Pour Olivier Guérin, président de la Société Française de Gériatrie et de Gérontologie (SFGG), cet isolement des personnes âgées est dû aux cloisons qui subsistent en France entre « le monde sanitaire et le monde social ». Il appelle de ses vœux un décloisonnement, pour mieux faire dialoguer social et médical : « on a oublié en France que la santé est médico-psycho-sociale. En dehors de la maladie, nous n’avons aucune structure organisée concernant le psychosocial. Le bien-être psychique n’est pas bien pris en compte. Ce décloisonnement est totalement nécessaire pour qu’on soit en capacité de réponse pour les crises ultérieures. »

Maintenir le lien social, une nécessité au cœur de la « Silver Economy »

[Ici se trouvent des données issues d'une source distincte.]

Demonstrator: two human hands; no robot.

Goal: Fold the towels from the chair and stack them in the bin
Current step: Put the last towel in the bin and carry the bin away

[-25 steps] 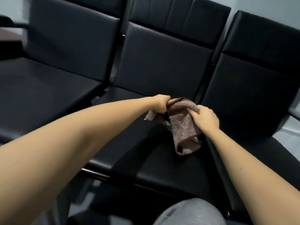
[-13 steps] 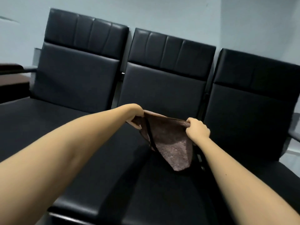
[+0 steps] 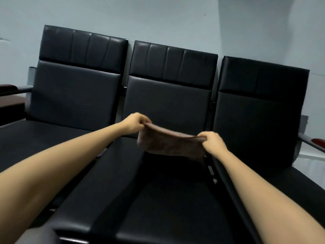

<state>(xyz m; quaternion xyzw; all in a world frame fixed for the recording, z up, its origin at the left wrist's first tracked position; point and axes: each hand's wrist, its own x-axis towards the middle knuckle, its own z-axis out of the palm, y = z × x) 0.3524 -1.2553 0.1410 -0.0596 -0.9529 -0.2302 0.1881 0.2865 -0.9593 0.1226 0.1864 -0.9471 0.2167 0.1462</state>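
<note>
Head view showed a brown towel [image 3: 171, 144] near the middle of the frame. The left hand [image 3: 136, 123] and right hand [image 3: 212, 140] pinched its top corners above the middle chair [image 3: 168, 95].

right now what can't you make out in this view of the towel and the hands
- bin: nowhere in the head view, outside the frame
- towel: head view, blurred, so its fold count is unreadable
- left hand and right hand: head view, fingertips partly hidden by the towel edge they pinch
- armrest: head view, cut off by the right edge
</note>
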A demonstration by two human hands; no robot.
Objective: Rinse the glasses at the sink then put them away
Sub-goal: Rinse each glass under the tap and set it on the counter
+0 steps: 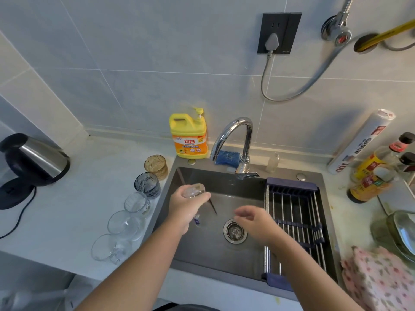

Beaucoup d’entreprises se saisissent de cette question, et tentent de replacer le lien social au cœur du bien vieillir. Parfois avec un certain succès, comme Famileo.com :  cette startup, lauréate du prix Pass French Tech en 2019, permet aux membres d’une famille de poster des photos ou des messages sur une conversation : l’algorithme les met en page sous la forme d’une gazette qui est ensuite envoyée aux aînés. A l’été 2020, Famileo recensait 700 000 utilisateurs actifs, séduits par cette possibilité offerte de maintenir le lien social familial.

Parce que le lien social passe aussi par l’entraide entre les habitants de proximité, la plateforme Courseur propose quant à elle une solution pour faciliter les courses du quotidien : quand un utilisateur fait ses courses, il peut être sollicité par un autre utilisateur pour lui apporter des articles.

Pour un certain nombre de startup, la crise et le confinement ont constitué une opportunité de démontrer leur potentiel. La plupart du temps, en capitalisant sur le digital, ainsi que l’explique Nicolas Menet, directeur général de l’association Silver Valley: « Les acteurs du secteur ont pris conscience que la technologie est un levier essentiel pour accompagner les personnes vulnérables et plus généralement la longévité. Le Covid-19 a démontré que la société de la longévité doit compter sur le numérique pour s’épanouir. ».